Two of the singers start a relationship, as Bella's sweetheart Clyde is "missing believed dead". He arrives back in the town after having his arm amputated, but Bella feels committed to her new young man. Guthrie receives news of the sinking of the German battleship Pommern and Elgar's approval almost simultaneously – he is grief-stricken as his lover was a sailor on that battleship. Guthrie's gay pianist Robert tells him of his intention to register as a conscientious objector rather than be conscripted, but fails to convince a hostile and jingoistic conscription board of this despite (or perhaps because of) Guthrie being allowed to appear as a witness in his favour.

Duxbury reluctantly relinquishes the lead role to the talented Clyde. The group's limited resources lead them to make amendments to the work and to semi-stage it, with Gerontius as a wounded soldier and the Angel as a nurse. The performance is due to be on the evening of the day on which Elgar is to be invested as an honorary Doctor of Music at the University of Manchester and two of the group invite him to a rehearsal afterwards. Initially effusive, he becomes hostile and withdraws his permission for the performance when Duxbury accidentally mentions the revisions.

The group get round this obstacle by making the performance free and it is a great success. Soon afterwards three of the men from the choir are conscripted (though a fourth is refused due to his epilepsy). On the night before they leave one of the three visits the local sex worker, Mrs Bishop, to lose his virginity before going and another visits his girlfriend Mary, who refuses to have sex with him as this is the bargain she has made with God for him to come home safe. Robert is taken away to prison by the Military Police whilst the three board a train in uniform, their expressions becoming ambivalent once they have said goodbye to their sweethearts and families.

==Production==
In March 2024 it was announced that Nicholas Hytner would be directing the film The Choral from a script by frequent collaborator Alan Bennett; unlike their previous projects which were based on stage plays written by Bennett, this is an original screenplay. Ralph Fiennes and Simon Russell Beale were announced to be starring. Sony Pictures Classics acquired worldwide distribution rights to the film and financed it, along with BBC Film and Screen Yorkshire. Hytner also serves as producer alongside Kevin Loader and Damian Jones.

Principal photography commenced on 28 May 2024 in Yorkshire. The village of Saltaire was used as a filming location for the film. Filming locations in the village included Salts Mill, Victoria Hall, and along the Leeds and Liverpool Canal. Railway scenes were filmed at the Keighley & Worth Valley Railway using locomotives and carriages from the railway's collection and carriages of the Vintage Carriages Trust and Lancashire and Yorkshire Railway Trust.

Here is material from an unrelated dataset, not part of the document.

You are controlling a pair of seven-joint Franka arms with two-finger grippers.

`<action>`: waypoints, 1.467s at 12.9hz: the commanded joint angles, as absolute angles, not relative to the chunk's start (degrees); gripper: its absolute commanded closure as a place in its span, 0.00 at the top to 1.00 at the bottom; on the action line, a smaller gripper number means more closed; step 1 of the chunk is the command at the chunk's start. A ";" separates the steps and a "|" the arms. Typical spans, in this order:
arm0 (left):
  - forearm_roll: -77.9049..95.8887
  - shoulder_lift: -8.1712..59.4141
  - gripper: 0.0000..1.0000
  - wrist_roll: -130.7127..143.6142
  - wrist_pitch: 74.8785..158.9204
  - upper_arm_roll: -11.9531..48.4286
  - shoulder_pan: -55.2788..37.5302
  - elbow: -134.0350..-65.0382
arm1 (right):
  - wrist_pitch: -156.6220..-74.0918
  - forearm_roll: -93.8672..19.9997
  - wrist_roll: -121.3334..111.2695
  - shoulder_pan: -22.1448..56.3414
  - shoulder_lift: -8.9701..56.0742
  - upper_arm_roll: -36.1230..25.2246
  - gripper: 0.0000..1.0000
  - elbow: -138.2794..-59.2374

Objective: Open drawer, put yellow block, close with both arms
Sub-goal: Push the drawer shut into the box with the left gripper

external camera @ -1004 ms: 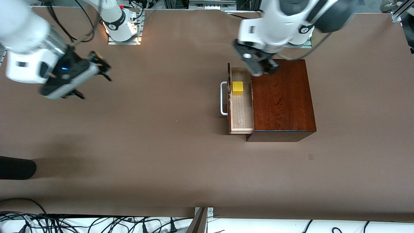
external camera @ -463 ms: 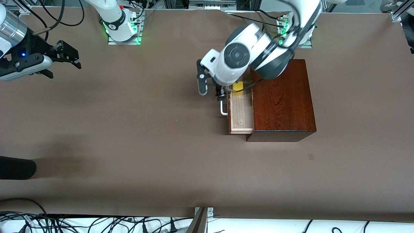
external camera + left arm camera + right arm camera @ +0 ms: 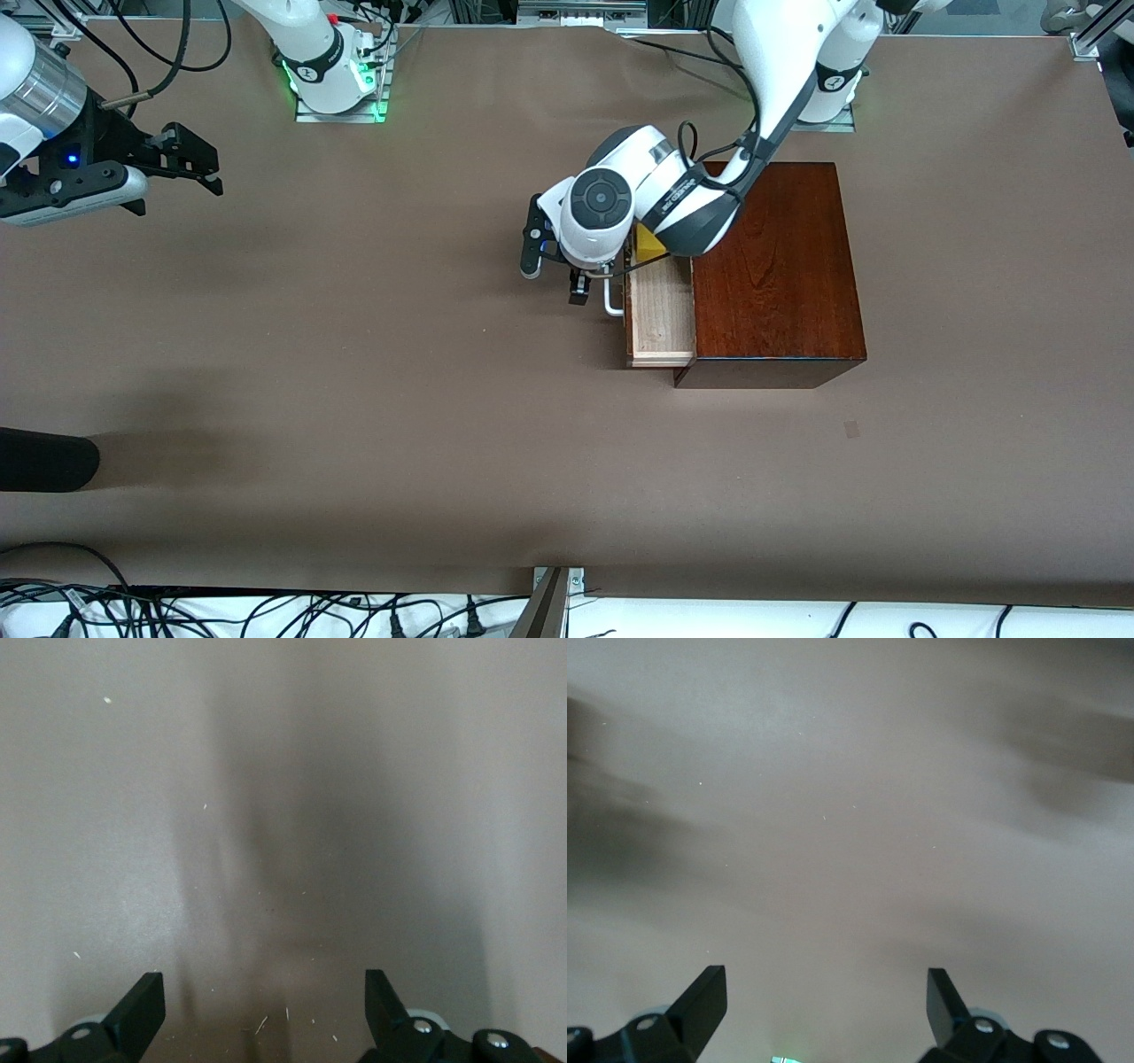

George Fenton was hired to compose the score and appears onscreen in a cameo role as Elgar's driver.

==Release==
The film had its world premiere at the Toronto International Film Festival on 5 September 2025 in the Gala Presentations section, and was theatrically released in the United Kingdom on 7 November 2025.

==Reception==
 Metacritic, which uses a weighted average, assigned the film a score of 60 out of 100, based on 24 critics, indicating "mixed or average" reviews.

Peter Bradshaw, writing in The Guardian, called it "a quiet and consistent pleasure: an unsentimental but deeply felt drama".

Members of the Huddersfield Choral Society believe that the film is based on their choir's history, noting that they sang The Dream of Gerontius in 1916 and that Huddersfield's origins include the Ramsden Estate.